## To do
Lines in the material below that include "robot" need to be tallied; give the total alone.

## Dataset excerpts
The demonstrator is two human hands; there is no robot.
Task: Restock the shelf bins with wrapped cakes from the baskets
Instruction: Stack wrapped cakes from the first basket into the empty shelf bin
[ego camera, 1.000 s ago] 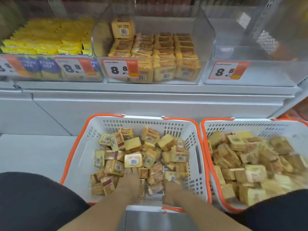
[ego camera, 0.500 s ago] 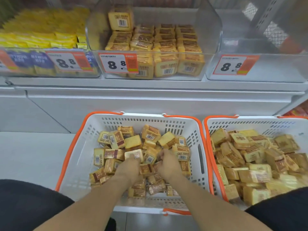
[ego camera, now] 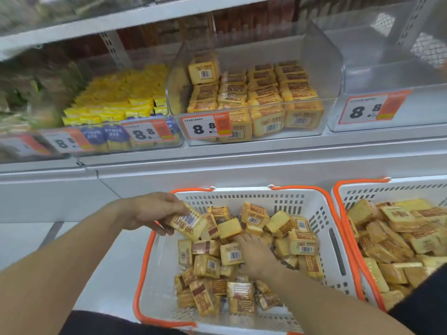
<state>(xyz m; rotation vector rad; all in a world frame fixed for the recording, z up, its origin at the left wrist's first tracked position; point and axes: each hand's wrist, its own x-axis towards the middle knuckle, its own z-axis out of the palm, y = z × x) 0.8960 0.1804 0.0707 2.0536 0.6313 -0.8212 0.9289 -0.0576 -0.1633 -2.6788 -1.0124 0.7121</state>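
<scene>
The left hand pinches one wrapped cake above the white basket's left rim. The right hand lies among the basket's cakes, fingers spread nearly straight.
</scene>
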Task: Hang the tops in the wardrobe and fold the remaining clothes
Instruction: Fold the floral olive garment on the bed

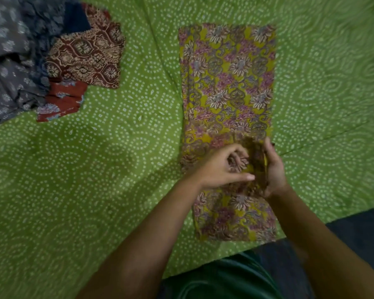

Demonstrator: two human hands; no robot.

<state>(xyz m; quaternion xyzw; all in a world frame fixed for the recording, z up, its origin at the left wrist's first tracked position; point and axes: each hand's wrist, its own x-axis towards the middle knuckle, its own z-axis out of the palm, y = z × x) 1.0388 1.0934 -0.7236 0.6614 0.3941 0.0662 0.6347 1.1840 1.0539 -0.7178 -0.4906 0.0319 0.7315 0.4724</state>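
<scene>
A yellow garment with a purple and cream flower print (229,83) lies as a long narrow strip on the green bedspread (117,147), running away from me. My left hand (222,167) and my right hand (273,169) meet over its near part. Both have curled fingers that pinch a bunched ridge of the cloth between them. The fabric under my hands is gathered and raised; the rest lies flat.
At the far left sits a heap of other clothes: a grey printed piece (11,61), a maroon patterned piece (89,52) and a red piece (61,102). The bed's near edge (311,225) runs below my arms, with dark floor beyond it.
</scene>
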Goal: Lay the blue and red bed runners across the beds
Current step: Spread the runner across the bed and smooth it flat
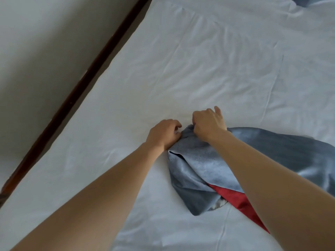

## Answer box
2